* **MATERIAL SUPPLIED**
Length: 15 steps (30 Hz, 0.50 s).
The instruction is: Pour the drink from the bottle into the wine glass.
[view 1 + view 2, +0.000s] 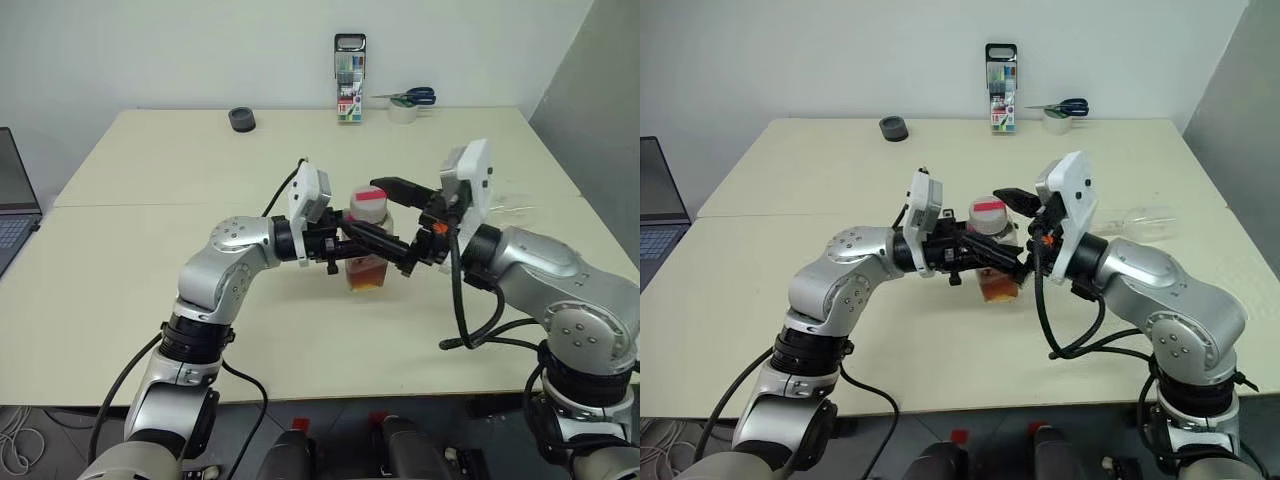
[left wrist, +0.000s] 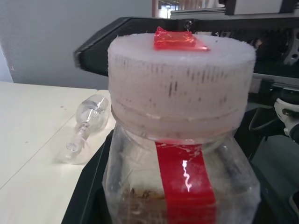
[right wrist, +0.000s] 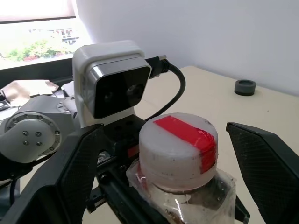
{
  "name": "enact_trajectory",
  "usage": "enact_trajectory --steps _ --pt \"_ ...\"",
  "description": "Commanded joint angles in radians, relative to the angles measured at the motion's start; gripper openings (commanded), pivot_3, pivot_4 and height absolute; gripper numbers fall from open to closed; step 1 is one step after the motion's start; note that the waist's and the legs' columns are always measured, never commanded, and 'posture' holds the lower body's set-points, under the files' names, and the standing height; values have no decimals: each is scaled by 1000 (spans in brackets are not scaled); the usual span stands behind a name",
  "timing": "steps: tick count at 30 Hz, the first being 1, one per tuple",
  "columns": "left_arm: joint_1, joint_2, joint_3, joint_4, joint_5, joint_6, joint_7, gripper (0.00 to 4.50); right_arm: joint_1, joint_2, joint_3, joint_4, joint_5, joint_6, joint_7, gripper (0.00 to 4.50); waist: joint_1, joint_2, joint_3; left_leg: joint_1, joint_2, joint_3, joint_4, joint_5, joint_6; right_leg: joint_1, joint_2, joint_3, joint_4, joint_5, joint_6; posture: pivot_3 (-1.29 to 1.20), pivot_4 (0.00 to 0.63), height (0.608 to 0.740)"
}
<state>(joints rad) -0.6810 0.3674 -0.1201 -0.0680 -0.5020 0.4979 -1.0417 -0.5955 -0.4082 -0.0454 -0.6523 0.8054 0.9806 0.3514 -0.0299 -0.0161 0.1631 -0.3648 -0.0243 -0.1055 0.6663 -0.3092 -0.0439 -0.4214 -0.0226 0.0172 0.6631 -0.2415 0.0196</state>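
Right wrist view | left tool (image 1: pixel 385 245) grips bottle (image 1: pixel 368 245) | right tool (image 3: pixel 163 154) gaping astride cap (image 3: pixel 180 147) — centre first, then clamp squarely.

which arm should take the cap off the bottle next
Right, probably. The left gripper is shut on the bottle, steadying it, while the right gripper stands open with a finger on each side of the cap, ready to close and twist.
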Motion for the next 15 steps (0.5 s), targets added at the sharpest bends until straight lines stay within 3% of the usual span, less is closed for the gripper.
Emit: enact_trajectory --steps 1,3,9,15 --pt "-34 7 8 -23 -5 -22 -13 1817 -17 8 1 -9 -13 -49 -5 4295 0 0 0 0 0 0 0 0 0 0 0 0 0 0 0 0 150 740" --pt "-35 10 8 -23 -5 -21 -14 1817 -15 5 1 -3 -11 -58 -1 3852 0 0 0 0 0 0 0 0 0 0 0 0 0 0 0 0 150 740" --pt "-34 13 13 -22 0 -24 -14 1817 -15 -1 8 12 -6 -81 15 1855 -1 0 0 0 0 0 0 0 0 0 0 0 0 0 0 0 150 740" --pt "-46 24 10 -30 -8 -22 -39 1817 -40 -13 0 67 67 -92 126 1862 -1 0 0 0 0 0 0 0 0 0 0 0 0 0 0 0 150 740"
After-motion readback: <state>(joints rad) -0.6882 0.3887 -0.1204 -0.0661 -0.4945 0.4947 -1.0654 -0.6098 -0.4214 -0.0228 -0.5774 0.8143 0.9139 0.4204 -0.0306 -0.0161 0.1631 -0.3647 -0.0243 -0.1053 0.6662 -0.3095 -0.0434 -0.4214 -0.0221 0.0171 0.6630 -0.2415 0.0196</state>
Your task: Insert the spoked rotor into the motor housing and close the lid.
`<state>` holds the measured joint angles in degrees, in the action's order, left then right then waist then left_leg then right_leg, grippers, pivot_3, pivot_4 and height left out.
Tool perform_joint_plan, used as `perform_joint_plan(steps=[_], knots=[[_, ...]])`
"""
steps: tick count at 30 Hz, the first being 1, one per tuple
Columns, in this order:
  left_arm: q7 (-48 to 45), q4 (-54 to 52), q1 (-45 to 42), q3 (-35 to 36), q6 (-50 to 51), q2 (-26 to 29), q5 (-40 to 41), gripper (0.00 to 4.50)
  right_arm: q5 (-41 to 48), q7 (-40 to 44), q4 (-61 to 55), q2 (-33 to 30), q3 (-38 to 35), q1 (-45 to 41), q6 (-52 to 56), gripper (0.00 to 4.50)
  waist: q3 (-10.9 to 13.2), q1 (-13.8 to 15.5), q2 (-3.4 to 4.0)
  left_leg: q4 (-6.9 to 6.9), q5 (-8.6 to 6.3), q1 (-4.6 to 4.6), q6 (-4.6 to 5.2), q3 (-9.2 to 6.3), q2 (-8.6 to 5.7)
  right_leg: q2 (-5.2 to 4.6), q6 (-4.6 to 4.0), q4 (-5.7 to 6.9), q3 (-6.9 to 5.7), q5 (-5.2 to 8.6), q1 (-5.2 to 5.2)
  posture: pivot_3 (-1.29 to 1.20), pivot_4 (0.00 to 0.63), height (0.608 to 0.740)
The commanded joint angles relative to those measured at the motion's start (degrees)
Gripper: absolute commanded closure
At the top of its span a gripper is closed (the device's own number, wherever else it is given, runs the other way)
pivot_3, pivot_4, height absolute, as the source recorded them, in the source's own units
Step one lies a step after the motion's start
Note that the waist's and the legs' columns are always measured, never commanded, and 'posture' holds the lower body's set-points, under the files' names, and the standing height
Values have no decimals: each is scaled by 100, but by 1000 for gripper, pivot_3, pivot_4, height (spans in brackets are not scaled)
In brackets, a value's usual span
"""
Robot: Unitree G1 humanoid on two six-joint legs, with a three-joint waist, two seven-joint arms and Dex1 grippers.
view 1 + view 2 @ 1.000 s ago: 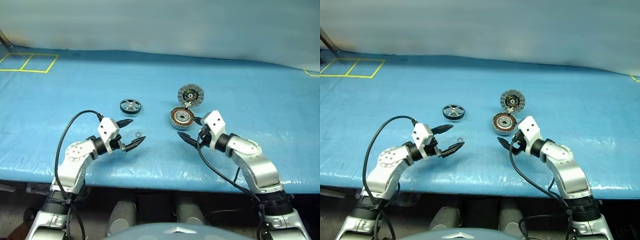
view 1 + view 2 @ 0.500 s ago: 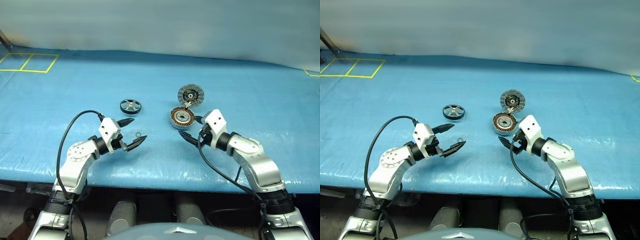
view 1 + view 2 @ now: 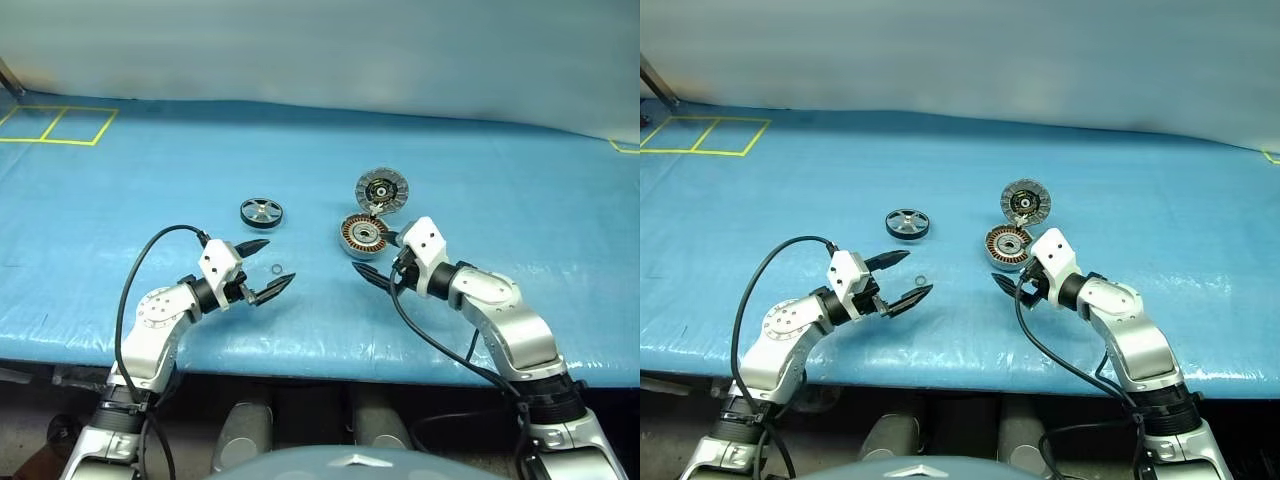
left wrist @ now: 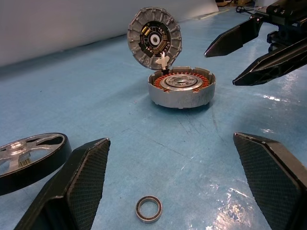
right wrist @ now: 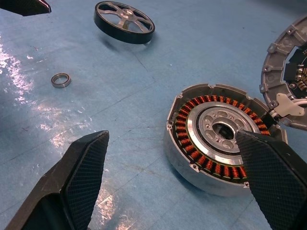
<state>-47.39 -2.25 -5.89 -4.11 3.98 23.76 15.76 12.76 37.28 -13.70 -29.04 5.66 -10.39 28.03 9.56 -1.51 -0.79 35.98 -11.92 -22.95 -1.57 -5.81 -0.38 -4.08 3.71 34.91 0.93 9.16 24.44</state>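
Both tools gape wide and hold nothing, the left tool near the small ring, the right tool beside the motor housing.

On the table, the spoked rotor lies left of the motor housing; the lid stands behind it, a small ring nearer me.
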Motion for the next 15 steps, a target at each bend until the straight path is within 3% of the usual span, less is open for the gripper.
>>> perform_joint_plan(steps=[1,8,15], knots=[[46,3,-48,-5,-155,-42,-52,0,-239,212,-93,-288,197,-287,-34,54,1,-5,1,2,0,0,0,0,0,0,0,1,0,0,0,0,150,740],[23,83,2,-105,-199,-142,-50,0,-1232,1380,258,-1349,1326,-1580,-266,54,3,-30,3,6,0,2,0,7,1,0,0,1,1,0,1,0,150,740],[107,170,70,-194,-351,-327,-71,0,-2373,2345,1897,-1227,2515,-3310,-1014,54,4,-55,0,0,0,1,0,5,0,-1,0,-1,0,-1,2,0,150,740]])
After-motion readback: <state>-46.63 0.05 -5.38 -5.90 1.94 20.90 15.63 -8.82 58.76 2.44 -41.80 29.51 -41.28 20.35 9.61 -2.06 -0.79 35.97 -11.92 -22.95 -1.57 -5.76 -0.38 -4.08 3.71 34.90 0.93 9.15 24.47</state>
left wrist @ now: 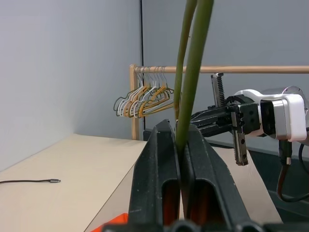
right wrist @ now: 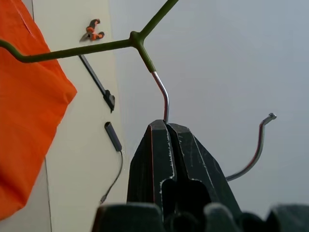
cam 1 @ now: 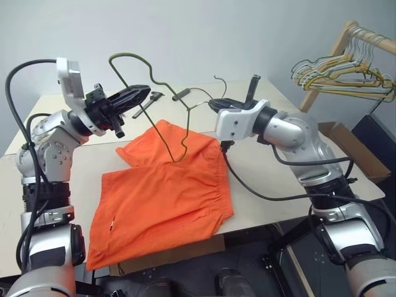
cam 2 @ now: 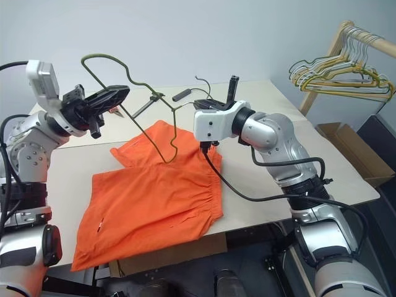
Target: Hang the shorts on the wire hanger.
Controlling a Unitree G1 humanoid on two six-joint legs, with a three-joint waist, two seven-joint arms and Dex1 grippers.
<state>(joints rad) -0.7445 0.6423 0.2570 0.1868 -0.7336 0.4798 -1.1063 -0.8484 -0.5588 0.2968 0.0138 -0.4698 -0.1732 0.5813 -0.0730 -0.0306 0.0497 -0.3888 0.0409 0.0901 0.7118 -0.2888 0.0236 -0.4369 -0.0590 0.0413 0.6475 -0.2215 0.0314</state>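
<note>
The bright orange shorts (cam 1: 164,185) lie flat on the pale table (cam 1: 266,179), waistband toward the right. Above them the thin olive-green wire hanger (left wrist: 194,72) is held in the air between both arms. My left gripper (cam 1: 145,93) is shut on the hanger's wire near one shoulder, the wire pinched between its black fingers (left wrist: 159,164). My right gripper (right wrist: 166,126) is shut on the silvery hook just below the twisted neck. One bent corner of the hanger (cam 1: 182,156) hangs down close over the shorts' upper edge.
A wooden rack (cam 1: 346,37) with a bunch of yellow and pale hangers (cam 1: 343,71) stands at the far right. A thin black cable with a cylindrical end (cam 1: 180,94) and a small orange-handled tool (right wrist: 92,29) lie at the table's back. A cardboard box (cam 1: 362,154) sits right of the table.
</note>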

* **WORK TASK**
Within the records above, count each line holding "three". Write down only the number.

* **SOLUTION TO THE PROBLEM**
2